**Task description**.
The whole listing needs to be restated word for word.

....

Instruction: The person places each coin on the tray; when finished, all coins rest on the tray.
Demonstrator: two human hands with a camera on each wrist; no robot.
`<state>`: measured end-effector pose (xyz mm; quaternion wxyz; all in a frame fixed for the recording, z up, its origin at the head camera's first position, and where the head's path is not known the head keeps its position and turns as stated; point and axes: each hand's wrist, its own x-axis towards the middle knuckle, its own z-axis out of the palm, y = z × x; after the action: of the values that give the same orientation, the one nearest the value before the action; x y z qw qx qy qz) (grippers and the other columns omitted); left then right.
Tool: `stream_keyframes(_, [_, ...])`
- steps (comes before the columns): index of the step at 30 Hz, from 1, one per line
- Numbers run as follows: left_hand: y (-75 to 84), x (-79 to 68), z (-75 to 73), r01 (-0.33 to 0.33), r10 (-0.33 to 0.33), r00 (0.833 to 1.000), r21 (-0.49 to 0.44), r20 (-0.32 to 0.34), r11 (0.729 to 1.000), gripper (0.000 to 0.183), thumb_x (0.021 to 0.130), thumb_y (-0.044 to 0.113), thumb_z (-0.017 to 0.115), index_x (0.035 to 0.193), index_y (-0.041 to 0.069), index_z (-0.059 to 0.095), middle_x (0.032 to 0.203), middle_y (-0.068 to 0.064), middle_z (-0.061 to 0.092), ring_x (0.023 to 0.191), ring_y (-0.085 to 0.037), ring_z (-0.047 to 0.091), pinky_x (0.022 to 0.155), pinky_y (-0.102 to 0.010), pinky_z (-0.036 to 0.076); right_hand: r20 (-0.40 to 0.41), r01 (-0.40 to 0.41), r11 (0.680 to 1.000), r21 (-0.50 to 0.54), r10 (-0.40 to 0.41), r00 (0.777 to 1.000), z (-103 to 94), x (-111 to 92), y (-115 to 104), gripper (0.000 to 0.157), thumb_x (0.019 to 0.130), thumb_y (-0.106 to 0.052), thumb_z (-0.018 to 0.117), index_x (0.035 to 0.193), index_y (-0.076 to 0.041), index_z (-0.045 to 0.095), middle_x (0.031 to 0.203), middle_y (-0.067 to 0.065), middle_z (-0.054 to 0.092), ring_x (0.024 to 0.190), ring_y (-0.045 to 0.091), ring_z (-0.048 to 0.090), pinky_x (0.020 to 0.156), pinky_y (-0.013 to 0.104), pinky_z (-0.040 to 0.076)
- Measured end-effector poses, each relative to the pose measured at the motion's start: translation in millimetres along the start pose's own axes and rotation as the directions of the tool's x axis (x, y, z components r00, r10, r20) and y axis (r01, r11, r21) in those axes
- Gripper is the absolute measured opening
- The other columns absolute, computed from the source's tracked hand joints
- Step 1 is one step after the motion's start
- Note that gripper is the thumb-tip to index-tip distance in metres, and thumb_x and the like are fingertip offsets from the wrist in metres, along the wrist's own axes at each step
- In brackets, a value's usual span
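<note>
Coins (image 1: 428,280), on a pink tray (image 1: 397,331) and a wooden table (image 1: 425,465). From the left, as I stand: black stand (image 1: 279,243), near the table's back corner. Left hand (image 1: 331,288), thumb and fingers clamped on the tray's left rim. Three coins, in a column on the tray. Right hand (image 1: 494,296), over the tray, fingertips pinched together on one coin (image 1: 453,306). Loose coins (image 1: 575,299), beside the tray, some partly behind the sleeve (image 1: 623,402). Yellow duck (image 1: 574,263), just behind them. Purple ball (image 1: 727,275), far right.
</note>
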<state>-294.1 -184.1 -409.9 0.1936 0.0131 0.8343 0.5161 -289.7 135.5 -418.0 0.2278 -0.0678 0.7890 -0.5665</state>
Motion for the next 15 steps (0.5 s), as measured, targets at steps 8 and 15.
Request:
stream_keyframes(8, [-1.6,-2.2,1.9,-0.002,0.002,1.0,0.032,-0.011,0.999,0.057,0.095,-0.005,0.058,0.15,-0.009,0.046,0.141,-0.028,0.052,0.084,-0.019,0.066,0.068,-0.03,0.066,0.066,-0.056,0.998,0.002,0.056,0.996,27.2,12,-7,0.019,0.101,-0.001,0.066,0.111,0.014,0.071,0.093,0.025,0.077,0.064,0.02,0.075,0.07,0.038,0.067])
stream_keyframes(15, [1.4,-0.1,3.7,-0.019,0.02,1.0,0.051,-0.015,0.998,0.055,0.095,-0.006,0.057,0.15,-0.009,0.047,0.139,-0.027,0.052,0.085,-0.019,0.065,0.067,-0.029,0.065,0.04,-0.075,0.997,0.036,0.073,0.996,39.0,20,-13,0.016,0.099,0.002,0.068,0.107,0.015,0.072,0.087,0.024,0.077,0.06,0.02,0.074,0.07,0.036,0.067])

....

**Response to this exercise**.
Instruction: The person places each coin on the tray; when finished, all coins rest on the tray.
Demonstrator: two human hands with a camera on each wrist; no robot.
`<state>`: measured end-effector pose (xyz mm; quaternion wxyz; all in a frame fixed for the recording, z up, its origin at the head camera's first position, and where the head's path is not known the head keeps its position and turns as stated; point and axes: each hand's wrist, its own x-axis towards the middle knuckle, its own z-axis out of the palm, y = z × x; after the action: of the values that give the same orientation, the one nearest the value before the action; x y z qw qx qy qz) (grippers and the other columns omitted); left then right.
Tool: `stream_keyframes(_, [_, ...])`
- steps (comes before the columns): index of the step at 30 Hz, from 1, one per line
- Numbers run as follows: left_hand: y (-75 to 84), x (-79 to 68), z (-75 to 73), r01 (-0.33 to 0.33), r10 (-0.33 to 0.33), r00 (0.833 to 1.000), r21 (-0.49 to 0.44), r20 (-0.32 to 0.34), r11 (0.729 to 1.000), gripper (0.000 to 0.183), thumb_x (0.021 to 0.130), thumb_y (-0.044 to 0.113), thumb_z (-0.017 to 0.115), index_x (0.035 to 0.193), index_y (-0.041 to 0.069), index_z (-0.059 to 0.095), middle_x (0.032 to 0.203), middle_y (-0.068 to 0.064), middle_z (-0.061 to 0.092), ring_x (0.023 to 0.191), ring_y (-0.085 to 0.037), ring_z (-0.047 to 0.091), pinky_x (0.022 to 0.155), pinky_y (-0.102 to 0.010), pinky_z (-0.036 to 0.076); right_hand: r20 (-0.40 to 0.41), r01 (-0.40 to 0.41), r11 (0.680 to 1.000), r21 (-0.50 to 0.54), r10 (-0.40 to 0.41), r00 (0.777 to 1.000), z (-103 to 94), x (-111 to 92), y (-115 to 104), gripper (0.000 to 0.157), thumb_x (0.019 to 0.130), thumb_y (-0.106 to 0.052), thumb_z (-0.018 to 0.117), index_x (0.035 to 0.193), index_y (-0.076 to 0.041), index_z (-0.045 to 0.095), middle_x (0.031 to 0.203), middle_y (-0.067 to 0.065), middle_z (-0.054 to 0.092), ring_x (0.024 to 0.190), ring_y (-0.045 to 0.091), ring_z (-0.048 to 0.090), pinky_x (0.020 to 0.156), pinky_y (-0.013 to 0.104), pinky_z (-0.040 to 0.076)
- Measured end-effector poses, each relative to the pose measured at the motion's start: translation in millimetres along the start pose's own axes and rotation as the directions of the tool's x axis (x, y, z components r00, r10, r20) and y axis (r01, r11, r21) in those axes
- Gripper is the absolute measured opening
- The other columns absolute, computed from the source's tracked hand joints
- Step 1 is one step after the motion's start
- Note that gripper is the thumb-tip to index-tip distance in metres, and thumb_x and the like are fingertip offsets from the wrist in metres, along the wrist's own axes at each step
- In brackets, a value's usual span
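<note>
Coins (image 1: 428,280), on a pink tray (image 1: 397,331) and a wooden table (image 1: 425,465). From the left, as I stand: black stand (image 1: 279,243), near the table's back corner. Left hand (image 1: 331,288), thumb and fingers clamped on the tray's left rim. Three coins, in a column on the tray. Right hand (image 1: 494,296), over the tray, fingertips pinched together on one coin (image 1: 453,306). Loose coins (image 1: 575,299), beside the tray, some partly behind the sleeve (image 1: 623,402). Yellow duck (image 1: 574,263), just behind them. Purple ball (image 1: 727,275), far right.
</note>
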<state>-294.1 -184.1 -409.9 0.1936 0.0131 0.8343 0.5161 -289.7 135.5 -418.0 0.2278 -0.0678 0.7890 -0.5665</state>
Motion for the next 15 steps (0.5 s), as measured, targets at steps 8 and 15.
Request:
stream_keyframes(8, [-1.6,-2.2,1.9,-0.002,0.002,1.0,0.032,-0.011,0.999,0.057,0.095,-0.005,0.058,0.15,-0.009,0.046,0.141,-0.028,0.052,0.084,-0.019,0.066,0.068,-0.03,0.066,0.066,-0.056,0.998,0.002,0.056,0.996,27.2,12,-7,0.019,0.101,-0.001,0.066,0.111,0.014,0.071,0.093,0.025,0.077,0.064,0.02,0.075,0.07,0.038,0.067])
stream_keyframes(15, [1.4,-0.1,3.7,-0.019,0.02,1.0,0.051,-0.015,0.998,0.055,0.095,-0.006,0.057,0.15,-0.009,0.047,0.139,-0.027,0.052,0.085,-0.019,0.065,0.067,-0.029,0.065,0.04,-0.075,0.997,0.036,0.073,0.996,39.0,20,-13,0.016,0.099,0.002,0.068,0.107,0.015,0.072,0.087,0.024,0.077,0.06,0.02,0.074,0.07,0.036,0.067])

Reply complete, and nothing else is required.